Désignés meilleurs joueurs du match : Martin Masa (Grenoble) et Pascal Favarin (Villard).

Compte-rendu signé Christophe Laparra

 

Commentaires d'après-match (d'après Le Dauphiné Libéré) :

Gérald Guennelon (entraîneur de Grenoble) : "L'accumulation de la fatigue est peut-être une des causes de ce résultat. Ce qui est embêtant, c'est qu'on a eu pas mal d'occasions et qu'on n'a pas été capables de les concrétiser."

Jean-François Bonnard (défenseur de Grenoble) : "Malheureusement, on est dans la continuité des deux matchs précédents. On est éliminé d'une compétition mais ça va nous permettre de nous soulager physiquement."

Pascal Favarin (gardien de Villard-de-Lans) : "On avait très envie de gagner après sept défaites en championnat. On a retrouvé une rigueur défensive qui nous faisait défaut jusque là. Ça a été dur jusqu'au bout mais notre collectif a su faire face."

Stéphane Barin (entraîneur-joueur de Villard-de-Lans) : "On a fait un match complet avec les valeurs villardiennes. On a l'esprit coupe. Cette victoire nous donne du baume au cur. Un de nos objectifs est de jouer la finale à Bercy. C'est vrai que c'est toujours plus facile pour un entraîneur de motiver ses troupes pour jouer un derby. Maintenant, il faut confirmer samedi en championnat."

 

Grenoble - Villard-de-Lans 1-2 (0-1, 1-1, 0-0)

Mardi 24 octobre à 20h00 à la patinoire Pôle Sud de Grenoble. 3500 spectateurs.

Arbitrage de Julien Avavian assisté de Nicolas Barbez et Guillaume Gielly.

Pénalités : Grenoble 16' (6', 4', 6'), Villard-de-Lans 22' (6', 8', 8').

Tirs : Grenoble 31, Villard-de-Lans 30.

Évolution du score :

0-1 à 02'24" : Tardif assisté de Rozenthal et Carry

1-1 à 22'56" : Masa assisté de Broz et Hecquefeuille (sup. num.)

1-2 à 35'25" : Lepers assisté de Tardif

 

Grenoble

Gardien : Frédéric Dorthe (sorti à 59'38").

Défenseurs : Baptiste Amar (A) - Brad Woods ; Viktor Wallin - Jean-François Bonnard (A) ; Simon Bachelet - Teddy Trabichet.
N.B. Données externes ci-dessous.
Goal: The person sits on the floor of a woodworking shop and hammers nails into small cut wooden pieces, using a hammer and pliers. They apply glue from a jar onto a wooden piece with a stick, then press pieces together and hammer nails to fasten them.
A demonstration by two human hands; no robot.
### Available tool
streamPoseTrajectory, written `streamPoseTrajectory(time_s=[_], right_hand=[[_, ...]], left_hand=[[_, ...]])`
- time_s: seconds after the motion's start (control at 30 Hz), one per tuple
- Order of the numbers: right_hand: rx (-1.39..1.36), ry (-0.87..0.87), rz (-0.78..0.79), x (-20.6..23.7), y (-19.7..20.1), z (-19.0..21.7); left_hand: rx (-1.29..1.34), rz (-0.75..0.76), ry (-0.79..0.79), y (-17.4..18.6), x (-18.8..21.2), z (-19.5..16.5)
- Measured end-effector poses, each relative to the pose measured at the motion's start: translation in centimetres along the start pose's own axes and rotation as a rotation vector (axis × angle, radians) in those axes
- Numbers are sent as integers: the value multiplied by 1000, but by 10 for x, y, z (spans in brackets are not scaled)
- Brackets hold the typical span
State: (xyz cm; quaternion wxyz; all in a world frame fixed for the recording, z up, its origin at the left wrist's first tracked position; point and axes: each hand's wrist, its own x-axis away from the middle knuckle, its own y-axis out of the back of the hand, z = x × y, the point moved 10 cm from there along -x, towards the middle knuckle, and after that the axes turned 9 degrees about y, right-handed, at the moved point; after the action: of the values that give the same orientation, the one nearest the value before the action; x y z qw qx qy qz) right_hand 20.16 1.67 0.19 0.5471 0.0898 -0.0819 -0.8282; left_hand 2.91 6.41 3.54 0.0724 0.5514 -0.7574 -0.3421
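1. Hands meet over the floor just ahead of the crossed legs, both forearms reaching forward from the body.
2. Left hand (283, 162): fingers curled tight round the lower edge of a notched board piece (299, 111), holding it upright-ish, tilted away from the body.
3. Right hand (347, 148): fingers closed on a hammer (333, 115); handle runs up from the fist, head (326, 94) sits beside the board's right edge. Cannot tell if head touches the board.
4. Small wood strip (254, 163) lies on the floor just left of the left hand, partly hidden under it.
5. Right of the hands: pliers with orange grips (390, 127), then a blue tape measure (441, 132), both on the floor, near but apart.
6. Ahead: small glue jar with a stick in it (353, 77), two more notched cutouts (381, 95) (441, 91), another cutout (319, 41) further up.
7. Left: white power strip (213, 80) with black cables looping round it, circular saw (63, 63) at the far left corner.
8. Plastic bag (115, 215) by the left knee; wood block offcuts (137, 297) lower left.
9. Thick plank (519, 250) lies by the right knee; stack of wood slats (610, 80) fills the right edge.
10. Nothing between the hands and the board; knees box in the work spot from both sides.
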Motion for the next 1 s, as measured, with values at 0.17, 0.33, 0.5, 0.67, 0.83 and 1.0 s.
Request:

Attaquants : Martin Masa - Ludek Broz - Kévin Hecquefeuille ; Cyril Papa - Christophe Tartari - Jimmy Lindström ; Sacha Treille - Martin Paquet - Benoît Bachelet (C).

Remplaçants : Eddy Ferhi (G), Quentin Garcia, Nicolas Prophette. Absents : Antonin Manavian (déchirure), Roger Jönsson (genou), Martin Millerioux (commotion), Nicolas Antonoff (épaule), Joan Montesinos (genou). 

Villard-de-Lans

Gardien : Pascal Favarin

Défenseurs : Christopher Lepers (A) - Miroslav Dvorak ; James Jernberg - Nicolas Favarin (A) ; Stéphane Barin - Stéphane Guillot-Diat.

Attaquants : Maurice Rozenthal - Romain Carry - Luc Tardif Jr ; Damiens Châlons - Laurent Deschaume - Alexandre Goncalves (C) ; Franck Billieras - Damien Fleury - Mathieu Leblond.

Remplaçants : Nicolas Nogaretto (G), Aurélien Mathieu, Florian Pesce, Yann Diaferia, Jérémy Borie, Cédric Guillot-Diat. Absent : Rich Metro (blessé).